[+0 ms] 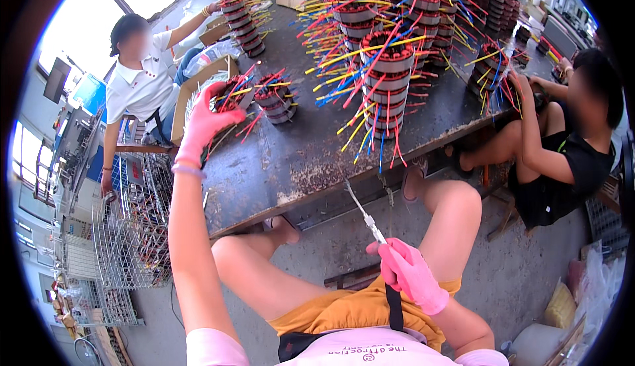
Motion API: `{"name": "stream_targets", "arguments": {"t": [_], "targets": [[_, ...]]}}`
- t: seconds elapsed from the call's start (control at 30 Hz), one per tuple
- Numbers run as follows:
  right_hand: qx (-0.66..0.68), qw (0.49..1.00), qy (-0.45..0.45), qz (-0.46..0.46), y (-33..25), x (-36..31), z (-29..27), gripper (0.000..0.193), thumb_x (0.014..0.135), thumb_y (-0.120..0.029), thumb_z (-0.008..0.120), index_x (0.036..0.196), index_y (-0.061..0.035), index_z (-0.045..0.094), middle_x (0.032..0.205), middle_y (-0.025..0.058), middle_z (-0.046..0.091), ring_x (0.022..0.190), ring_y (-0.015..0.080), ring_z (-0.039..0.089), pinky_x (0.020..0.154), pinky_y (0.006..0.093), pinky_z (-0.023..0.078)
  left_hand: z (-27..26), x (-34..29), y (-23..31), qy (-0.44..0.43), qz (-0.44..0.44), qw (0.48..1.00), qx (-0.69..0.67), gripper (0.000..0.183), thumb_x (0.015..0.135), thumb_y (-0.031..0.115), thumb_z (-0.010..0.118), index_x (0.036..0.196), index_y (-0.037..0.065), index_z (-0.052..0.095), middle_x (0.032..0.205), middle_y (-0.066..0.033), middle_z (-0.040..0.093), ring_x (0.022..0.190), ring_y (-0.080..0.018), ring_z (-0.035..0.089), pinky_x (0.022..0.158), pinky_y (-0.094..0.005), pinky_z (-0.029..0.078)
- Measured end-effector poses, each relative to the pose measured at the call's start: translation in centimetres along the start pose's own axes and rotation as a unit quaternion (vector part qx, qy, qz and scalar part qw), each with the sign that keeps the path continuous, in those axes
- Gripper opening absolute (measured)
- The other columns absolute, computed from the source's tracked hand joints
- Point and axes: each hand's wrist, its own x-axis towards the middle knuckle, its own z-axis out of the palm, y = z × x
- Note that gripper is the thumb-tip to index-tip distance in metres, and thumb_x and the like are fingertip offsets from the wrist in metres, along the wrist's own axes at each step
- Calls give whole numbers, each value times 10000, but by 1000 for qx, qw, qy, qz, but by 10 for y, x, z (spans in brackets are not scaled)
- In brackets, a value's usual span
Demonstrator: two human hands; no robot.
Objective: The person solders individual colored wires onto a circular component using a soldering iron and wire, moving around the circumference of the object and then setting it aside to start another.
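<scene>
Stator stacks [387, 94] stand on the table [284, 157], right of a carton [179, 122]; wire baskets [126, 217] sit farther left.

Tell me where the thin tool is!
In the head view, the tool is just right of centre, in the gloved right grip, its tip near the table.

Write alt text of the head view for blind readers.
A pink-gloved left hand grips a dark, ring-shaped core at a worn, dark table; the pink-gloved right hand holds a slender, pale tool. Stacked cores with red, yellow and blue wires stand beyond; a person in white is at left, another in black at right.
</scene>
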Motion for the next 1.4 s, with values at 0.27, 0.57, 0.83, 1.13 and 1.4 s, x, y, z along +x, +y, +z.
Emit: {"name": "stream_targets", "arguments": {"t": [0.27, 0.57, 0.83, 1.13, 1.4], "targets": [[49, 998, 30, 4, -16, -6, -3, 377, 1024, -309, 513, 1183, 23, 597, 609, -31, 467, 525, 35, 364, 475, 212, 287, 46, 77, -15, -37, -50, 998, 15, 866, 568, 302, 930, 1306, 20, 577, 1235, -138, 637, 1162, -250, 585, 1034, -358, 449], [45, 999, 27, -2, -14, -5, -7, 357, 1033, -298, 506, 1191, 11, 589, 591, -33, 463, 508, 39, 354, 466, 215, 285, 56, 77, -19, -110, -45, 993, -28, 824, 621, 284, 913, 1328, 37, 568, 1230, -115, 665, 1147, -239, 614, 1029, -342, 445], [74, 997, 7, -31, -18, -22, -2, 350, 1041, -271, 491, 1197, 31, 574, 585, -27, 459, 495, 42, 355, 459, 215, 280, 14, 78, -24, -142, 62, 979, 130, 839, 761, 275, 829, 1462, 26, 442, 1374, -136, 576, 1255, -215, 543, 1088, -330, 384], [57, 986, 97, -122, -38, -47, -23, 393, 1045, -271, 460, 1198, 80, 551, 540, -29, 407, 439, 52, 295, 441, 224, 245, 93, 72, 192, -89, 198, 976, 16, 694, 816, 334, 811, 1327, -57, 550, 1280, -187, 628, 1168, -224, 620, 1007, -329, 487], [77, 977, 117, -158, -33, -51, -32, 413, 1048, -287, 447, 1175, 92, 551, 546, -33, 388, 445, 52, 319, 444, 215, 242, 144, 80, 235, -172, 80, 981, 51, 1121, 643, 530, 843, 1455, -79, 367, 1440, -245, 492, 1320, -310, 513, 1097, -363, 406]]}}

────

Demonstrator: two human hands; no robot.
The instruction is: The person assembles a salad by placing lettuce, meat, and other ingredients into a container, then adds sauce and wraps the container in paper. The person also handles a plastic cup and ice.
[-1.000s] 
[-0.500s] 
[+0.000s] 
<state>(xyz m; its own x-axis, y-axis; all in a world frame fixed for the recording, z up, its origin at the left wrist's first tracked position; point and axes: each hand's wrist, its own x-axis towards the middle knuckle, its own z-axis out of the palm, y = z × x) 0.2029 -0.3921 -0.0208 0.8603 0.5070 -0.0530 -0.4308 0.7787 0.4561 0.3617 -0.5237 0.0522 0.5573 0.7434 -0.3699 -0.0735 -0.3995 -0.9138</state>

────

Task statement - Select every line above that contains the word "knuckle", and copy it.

Solution for this exercise -
- Point and axes: each hand's wrist, its own x-axis towards the middle knuckle, its own z-axis out of the palm, y = z × x
<state>(xyz m; its own x-axis, y-axis; all in a world frame fixed for the recording, z up, its origin at the left wrist's first tracked position; point and axes: each hand's wrist, its own x-axis towards the middle knuckle, its own z-axis out of the palm, y = z × x) 0.2029 -0.3921 -0.0208 0.8603 0.5070 -0.0530 -0.4308 0.7787 0.4561 0.3617 -0.5237 0.0522 0.5573 0.7434 -0.3699 -0.0735 -0.3995 -0.9138</state>

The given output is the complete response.